An expungement proceeding essentially renders a criminal record unavailable through the state. An expungement is a type of lawsuit that seals the records of a first time offender of a prior criminal conviction.

Expungement also makes a criminal record unavailable through Federal repositories. In some cases, the criminal conviction can be permanently erased from the criminal record. Expungement can sometimes go by other names, like “setting aside a conviction”, “petition for dismissal”, and “record sealing.”

The rules for expungement vary widely from state to state. In general, it is easier to get minor crimes expunged, and it is easier to seal juvenile records. However, there are some states that do permit felony expungements.

Each state has their own specific criteria for petitioning the court for an expungement. Typically, you must meet the criteria listed below. Depending on where you live, the criteria might include:

  • Complete the designated waiting period;
    • For example, there is a five year waiting period for certain crimes such as domestic battery.
  • Meeting the set terms of your conviction, which includes probation, and the payment of fines and restitution;
  • Provide evidence that you do not have subsequent criminal charges or criminal convictions; and
  • Provide evidence that you are sufficiently rehabilitated and able to contribute to society, through employment, education, volunteer work, etc.

What is the Expungement Process Like?

Once you have met the eligibility criteria set forth by your state, you can proceed with filing a petition for expungement. Sometimes, you may need to attach a certified copy of your criminal record to your petition. Additionally, you may have to pay any court and record fees associated with your request for expungement.

Typically, the court will then notify the proper authorities of your request for expungement, such as law enforcement and the prosecutor who handled your criminal charges. If those authorities do not object to your petition, the judge may decide to approve your request without a hearing.

However, an expungement hearing is usually scheduled. This is your opportunity to present your case for expungement to the judge and explain why you believe expungement is merited and necessary. Then, if the prosecution objects to your petition, they will have the opportunity to present their arguments against granting an expungement.

The amount of time the expungement process takes depends on the state as well as the individual case. Generally, it can take two to six months to have a criminal record expunged. The process can also be costly, with attorney’s fees ranging from $400 to $4,000 and court costs and filing fees adding on another $100 to $400.

Are All Felonies Eligible for Expungement?

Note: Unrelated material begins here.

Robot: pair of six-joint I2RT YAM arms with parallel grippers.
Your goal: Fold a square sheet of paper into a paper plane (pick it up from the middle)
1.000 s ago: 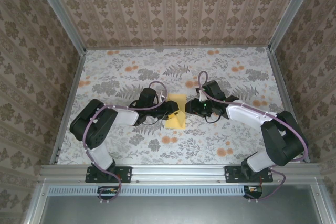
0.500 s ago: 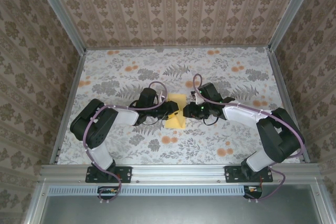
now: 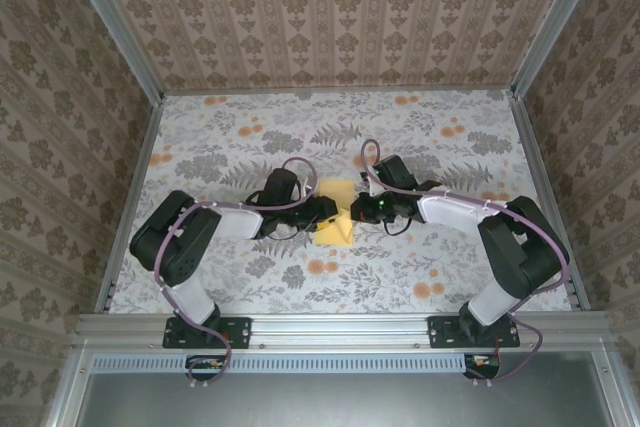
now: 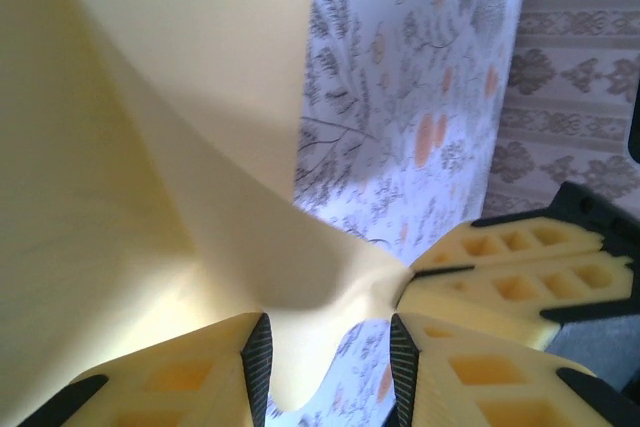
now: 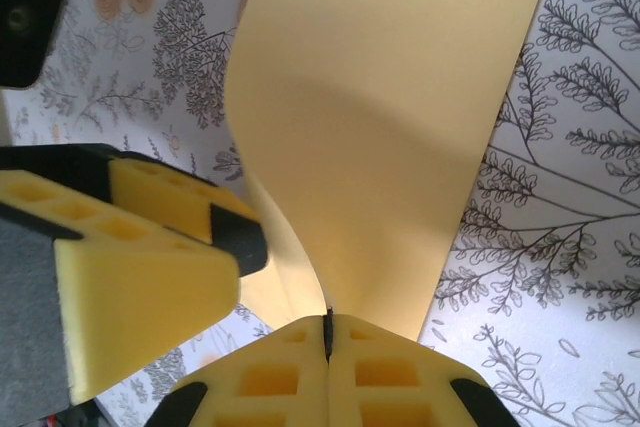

Unfortunately, no. Most states have limits on the types of felony charges and convictions that can be expunged. Eligible expungement, although varying greatly from state to state, tends to be restricted to misdemeanors such as simple theft crimes, vandalism, and non-violent crimes. For the most part, violent felonies, sex offenses, and other such serious crimes are not eligible for expungement. However, as previously stated, this varies from state to state.

Also, some states do not allow for the expungement of felony convictions at all. In these such states, you may only be able to expunge felony criminal records if those charges were dismissed, withdrawn, pardoned, or resulted in a non-conviction, such as deferred sentencing or a finding of not guilty.

There are some crimes that are often not eligible for expungement regardless of the circumstances. These crimes include murder, rape, sexual battery, serious weapons charges, corruption of a minor, as well as felonies and first degree misdemeanors in which the victim is under eighteen years old.

If a Felony is Expunged, Does That Mean it is Totally Erased from My Criminal Record?

Fortunately, in most states, an expunged felony is not a public record, this means that you do not have to report it on job, housing, or education related applications. Further, if a potential employer runs a background check on you, it typically will not show up.

There are limits to this protection. For instance, law enforcement agencies are still able to view expunged records. Additionally, law enforcement and the courts may be able to consider expunged charges if they could impact sentencing in a later case.

Many states will require the disclosure of expunged offenses if you are seeking a job that involves law enforcement or children. Additionally, you may be required to disclose your expunged charges if you apply for a professional license, such as a legal, medical, or pharmacy license.

Do I Need an Attorney for Getting a Felony Expunged From My Criminal Record?

While it is possible to handle an expungement yourself, you will need to ensure that every step is completed to perfection. Further, you will also need to understand whether or not you are eligible for an expungement.

A knowledgeable and qualified expungement attorney is your best option. In order to expunge or seal a felony charge, you must follow strict procedural rules, present evidence on your own behalf, and possibly testify at a hearing.

Additionally, you will need to understand your state’s unique expungement laws. An expungement attorney will be able to handle all of that for you, as well as anything else that may complicate the process.